**What needs to be done**
Working through the records below, count the lines that include "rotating". The reply is that number alone.

(Provided entries)

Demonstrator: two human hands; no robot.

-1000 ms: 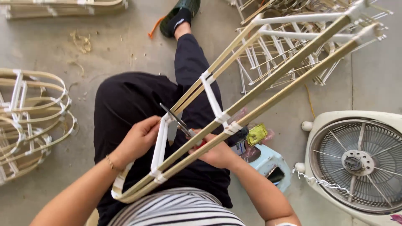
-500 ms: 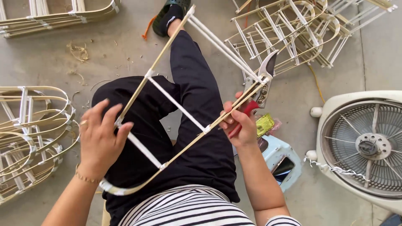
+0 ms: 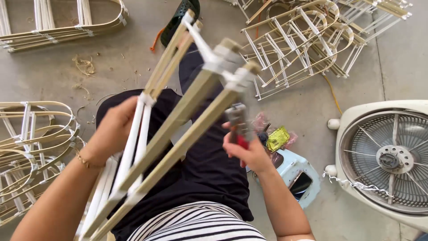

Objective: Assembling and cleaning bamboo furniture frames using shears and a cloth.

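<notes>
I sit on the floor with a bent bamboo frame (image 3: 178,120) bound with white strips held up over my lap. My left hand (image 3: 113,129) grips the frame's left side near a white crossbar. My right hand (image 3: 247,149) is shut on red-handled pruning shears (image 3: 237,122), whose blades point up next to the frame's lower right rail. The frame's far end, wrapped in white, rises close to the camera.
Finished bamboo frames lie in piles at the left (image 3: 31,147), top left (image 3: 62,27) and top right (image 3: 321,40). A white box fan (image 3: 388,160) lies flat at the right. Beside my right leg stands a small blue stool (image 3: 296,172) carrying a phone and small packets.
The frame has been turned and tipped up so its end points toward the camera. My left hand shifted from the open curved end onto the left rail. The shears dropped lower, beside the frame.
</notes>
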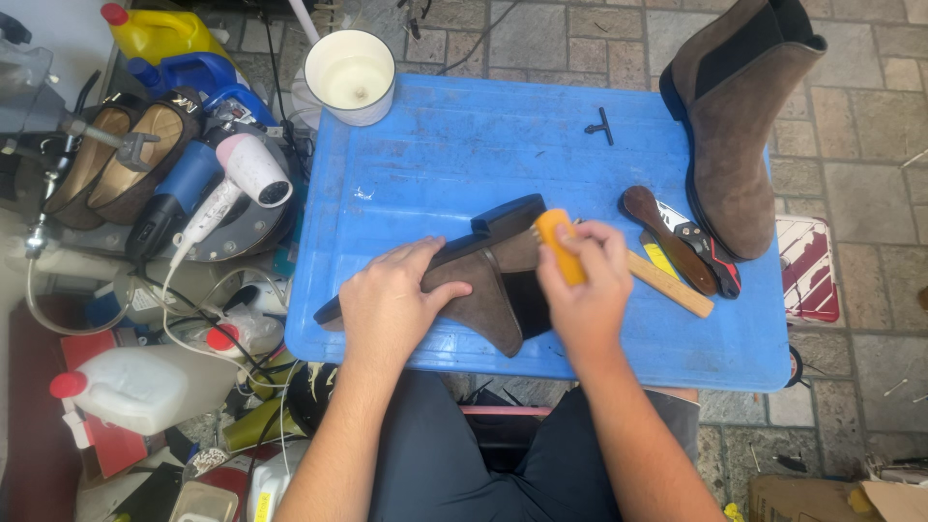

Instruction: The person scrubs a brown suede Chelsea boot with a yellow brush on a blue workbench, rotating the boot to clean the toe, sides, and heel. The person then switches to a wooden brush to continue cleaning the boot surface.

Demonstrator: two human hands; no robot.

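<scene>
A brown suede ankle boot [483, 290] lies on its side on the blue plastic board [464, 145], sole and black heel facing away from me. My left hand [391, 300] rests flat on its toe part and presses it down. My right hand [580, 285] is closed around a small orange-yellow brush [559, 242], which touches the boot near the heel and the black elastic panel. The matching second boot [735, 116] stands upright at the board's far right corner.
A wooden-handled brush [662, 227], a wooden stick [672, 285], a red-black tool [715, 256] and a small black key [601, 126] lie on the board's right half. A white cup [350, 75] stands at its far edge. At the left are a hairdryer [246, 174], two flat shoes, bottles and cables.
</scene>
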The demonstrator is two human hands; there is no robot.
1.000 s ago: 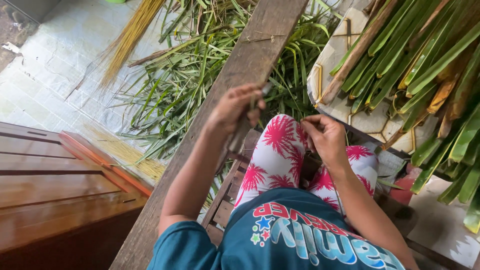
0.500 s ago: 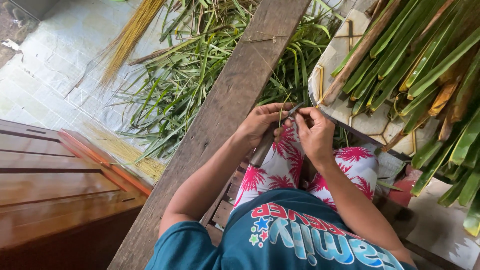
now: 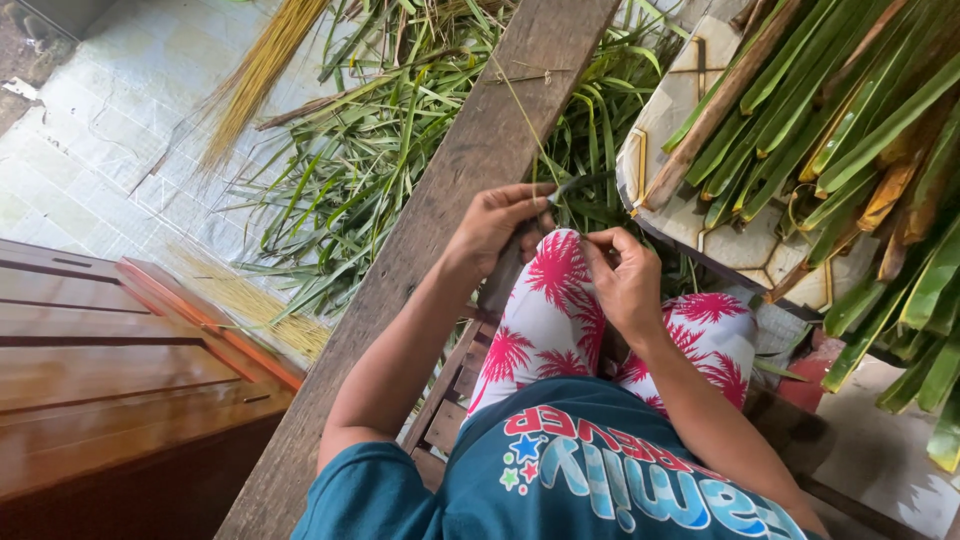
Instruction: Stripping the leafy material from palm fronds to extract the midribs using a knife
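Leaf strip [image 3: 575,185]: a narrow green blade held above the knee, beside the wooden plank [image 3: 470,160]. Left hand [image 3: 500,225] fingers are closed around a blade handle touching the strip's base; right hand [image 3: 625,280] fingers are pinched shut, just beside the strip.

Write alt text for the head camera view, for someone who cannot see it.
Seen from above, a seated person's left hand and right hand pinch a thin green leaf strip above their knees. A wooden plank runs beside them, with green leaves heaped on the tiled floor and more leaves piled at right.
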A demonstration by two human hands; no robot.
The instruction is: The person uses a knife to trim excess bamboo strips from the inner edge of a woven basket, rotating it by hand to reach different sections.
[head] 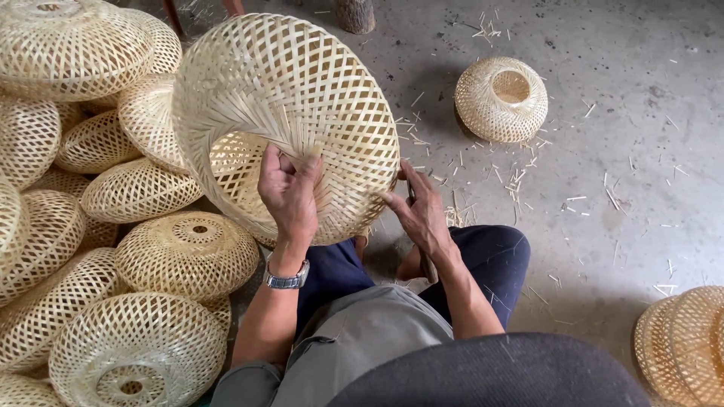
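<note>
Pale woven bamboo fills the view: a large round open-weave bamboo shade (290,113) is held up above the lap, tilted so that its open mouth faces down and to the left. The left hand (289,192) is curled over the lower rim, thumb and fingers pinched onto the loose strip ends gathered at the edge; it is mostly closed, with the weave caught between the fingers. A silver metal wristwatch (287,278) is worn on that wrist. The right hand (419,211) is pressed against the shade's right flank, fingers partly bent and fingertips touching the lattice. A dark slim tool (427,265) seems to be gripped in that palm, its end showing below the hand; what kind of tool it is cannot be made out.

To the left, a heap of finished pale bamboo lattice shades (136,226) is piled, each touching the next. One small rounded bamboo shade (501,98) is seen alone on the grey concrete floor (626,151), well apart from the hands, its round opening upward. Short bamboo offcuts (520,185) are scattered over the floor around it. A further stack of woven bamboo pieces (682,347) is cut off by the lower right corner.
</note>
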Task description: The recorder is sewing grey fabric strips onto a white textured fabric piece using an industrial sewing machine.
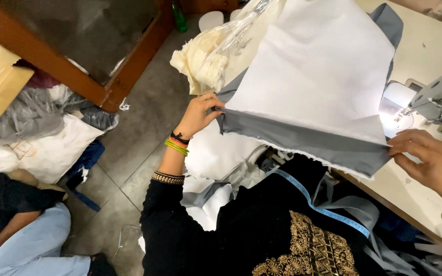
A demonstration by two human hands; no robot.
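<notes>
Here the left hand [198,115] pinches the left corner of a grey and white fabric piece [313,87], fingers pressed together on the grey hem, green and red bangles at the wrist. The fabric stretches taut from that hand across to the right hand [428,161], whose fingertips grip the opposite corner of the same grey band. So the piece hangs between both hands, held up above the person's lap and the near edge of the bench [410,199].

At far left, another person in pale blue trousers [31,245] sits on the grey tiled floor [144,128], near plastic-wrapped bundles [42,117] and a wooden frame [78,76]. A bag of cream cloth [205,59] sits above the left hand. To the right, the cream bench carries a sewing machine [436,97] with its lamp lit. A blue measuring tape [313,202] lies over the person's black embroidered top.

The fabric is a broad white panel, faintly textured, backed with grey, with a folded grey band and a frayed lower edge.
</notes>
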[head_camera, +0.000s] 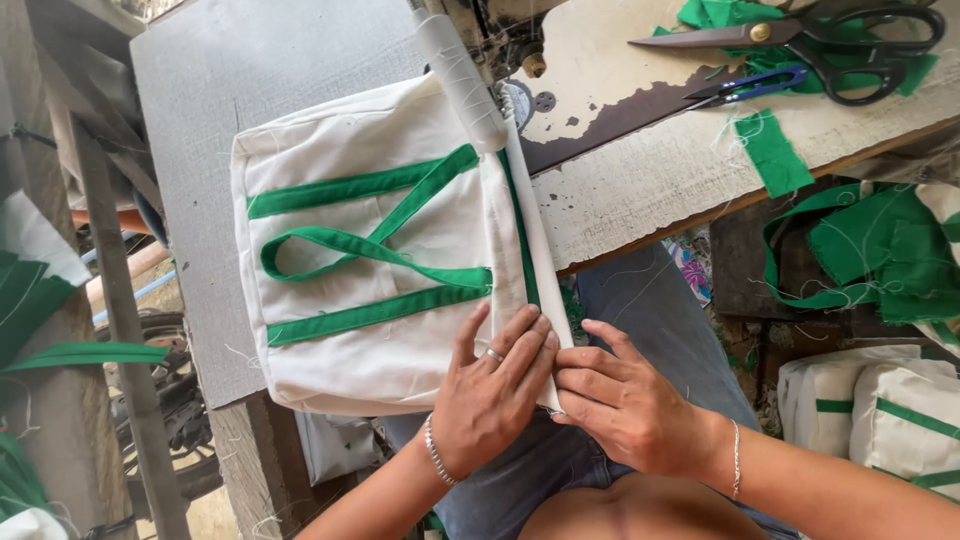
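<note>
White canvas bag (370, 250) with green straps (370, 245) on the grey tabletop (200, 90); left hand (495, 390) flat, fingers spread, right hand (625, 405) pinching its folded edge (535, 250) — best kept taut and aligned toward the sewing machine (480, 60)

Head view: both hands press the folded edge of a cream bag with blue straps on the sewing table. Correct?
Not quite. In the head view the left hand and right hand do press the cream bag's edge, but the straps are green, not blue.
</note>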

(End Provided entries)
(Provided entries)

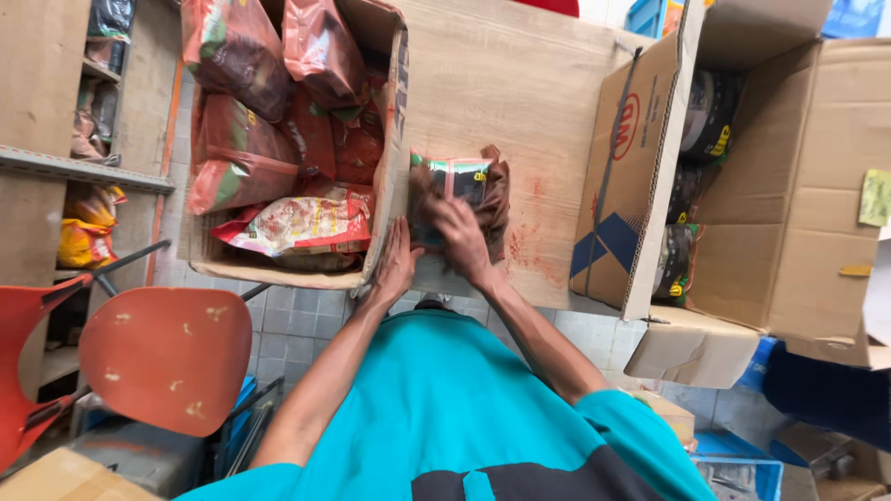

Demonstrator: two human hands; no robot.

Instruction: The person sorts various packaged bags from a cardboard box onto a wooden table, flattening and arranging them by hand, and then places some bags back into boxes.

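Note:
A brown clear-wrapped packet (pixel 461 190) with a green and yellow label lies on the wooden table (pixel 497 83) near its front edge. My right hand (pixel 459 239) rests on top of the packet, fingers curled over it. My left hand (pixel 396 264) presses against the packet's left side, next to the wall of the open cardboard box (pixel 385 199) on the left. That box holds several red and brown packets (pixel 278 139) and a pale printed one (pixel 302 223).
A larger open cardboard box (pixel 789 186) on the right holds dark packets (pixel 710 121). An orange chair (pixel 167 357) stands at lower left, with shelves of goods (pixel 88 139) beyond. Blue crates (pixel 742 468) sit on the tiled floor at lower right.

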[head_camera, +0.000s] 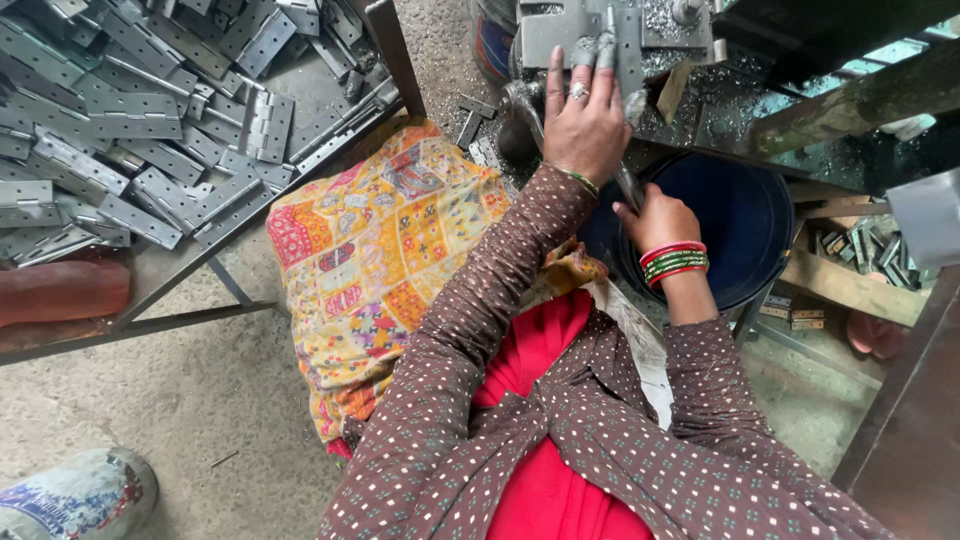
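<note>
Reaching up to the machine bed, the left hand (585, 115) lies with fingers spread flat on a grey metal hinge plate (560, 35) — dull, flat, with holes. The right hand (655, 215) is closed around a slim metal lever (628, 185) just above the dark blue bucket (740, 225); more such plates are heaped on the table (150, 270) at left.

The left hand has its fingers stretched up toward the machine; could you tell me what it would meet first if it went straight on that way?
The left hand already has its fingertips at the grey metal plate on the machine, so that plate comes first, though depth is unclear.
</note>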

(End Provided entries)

**Finished task**
2